An abstract data type representing multilingual grammar in Portable Grammar Format.

readPGF :: FilePath -> IO PGF Source #

Reads file in Portable Grammar Format and produces PGF structure. The file is usually produced with:

$ gf -make <grammar file name>

Identifiers

data CId Source #

An abstract data type that represents identifiers for functions and categories in PGF.

Instances

Eq CId Source #
Methods (==) :: CId -> CId -> Bool # (/=) :: CId -> CId -> Bool #
Ord CId Source #
Methods compare :: CId -> CId -> Ordering # (<) :: CId -> CId -> Bool # (<=) :: CId -> CId -> Bool # (>) :: CId -> CId -> Bool # (>=) :: CId -> CId -> Bool # max :: CId -> CId -> CId # min :: CId -> CId -> CId #
Read CId Source #
Methods readsPrec :: Int -> ReadS CId # readList :: ReadS [CId] # readPrec :: ReadPrec CId # readListPrec :: ReadPrec [CId] #
Show CId Source #
Methods showsPrec :: Int -> CId -> ShowS # show :: CId -> String # showList :: [CId] -> ShowS #

mkCId :: String -> CId Source #

Creates a new identifier from String

wildCId :: CId Source #

showCId :: CId -> String Source #

Renders the identifier as String

readCId :: String -> Maybe CId Source #

Reads an identifier from String. The function returns Nothing if the string is not valid identifier.

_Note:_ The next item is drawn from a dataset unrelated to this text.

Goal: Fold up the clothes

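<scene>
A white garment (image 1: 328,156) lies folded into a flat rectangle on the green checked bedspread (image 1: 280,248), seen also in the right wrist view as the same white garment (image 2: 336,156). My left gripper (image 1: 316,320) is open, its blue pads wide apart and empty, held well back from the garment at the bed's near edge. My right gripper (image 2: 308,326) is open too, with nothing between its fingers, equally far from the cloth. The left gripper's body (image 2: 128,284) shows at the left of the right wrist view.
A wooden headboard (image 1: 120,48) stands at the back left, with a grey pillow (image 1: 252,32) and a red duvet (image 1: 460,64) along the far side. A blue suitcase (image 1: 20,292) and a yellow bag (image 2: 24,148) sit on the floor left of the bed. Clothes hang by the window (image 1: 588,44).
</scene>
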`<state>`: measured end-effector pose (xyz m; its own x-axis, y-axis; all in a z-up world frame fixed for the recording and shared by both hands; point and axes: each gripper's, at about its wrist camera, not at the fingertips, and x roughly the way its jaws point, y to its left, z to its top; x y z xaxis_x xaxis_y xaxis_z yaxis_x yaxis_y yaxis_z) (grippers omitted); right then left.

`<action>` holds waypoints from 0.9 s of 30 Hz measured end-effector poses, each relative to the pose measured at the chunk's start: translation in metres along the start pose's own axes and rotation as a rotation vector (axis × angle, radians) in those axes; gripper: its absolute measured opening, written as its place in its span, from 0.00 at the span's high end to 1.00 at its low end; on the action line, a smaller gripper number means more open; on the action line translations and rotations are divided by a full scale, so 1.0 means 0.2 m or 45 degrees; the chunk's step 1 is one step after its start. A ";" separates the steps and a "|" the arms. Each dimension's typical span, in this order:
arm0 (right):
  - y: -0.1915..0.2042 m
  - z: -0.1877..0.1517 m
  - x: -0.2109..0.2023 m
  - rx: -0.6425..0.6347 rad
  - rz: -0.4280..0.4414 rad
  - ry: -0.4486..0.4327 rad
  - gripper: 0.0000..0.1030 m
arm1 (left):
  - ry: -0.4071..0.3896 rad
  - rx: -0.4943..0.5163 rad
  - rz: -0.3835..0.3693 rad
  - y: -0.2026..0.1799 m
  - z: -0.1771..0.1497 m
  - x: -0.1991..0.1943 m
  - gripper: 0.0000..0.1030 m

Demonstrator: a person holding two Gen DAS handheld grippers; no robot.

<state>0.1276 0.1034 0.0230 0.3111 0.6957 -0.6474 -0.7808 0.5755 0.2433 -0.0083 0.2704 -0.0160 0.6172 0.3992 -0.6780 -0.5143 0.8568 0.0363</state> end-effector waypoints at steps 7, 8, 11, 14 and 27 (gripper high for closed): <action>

ppCId :: CId -> Doc Source #

pIdent :: ReadP String Source #

utf8CId :: ByteString -> CId Source #

Creates an identifier from a UTF-8-encoded ByteString

Languages

type Language = CId Source #

This is just a CId with the language name. A language name is the identifier that you write in the top concrete or abstract module in GF after the concrete/abstract keyword. Example:

abstract Lang = ...
concrete LangEng of Lang = ...

showLanguage :: Language -> String Source #

readLanguage :: String -> Maybe Language Source #

languages :: PGF -> [Language] Source #

List of all languages available in the given grammar.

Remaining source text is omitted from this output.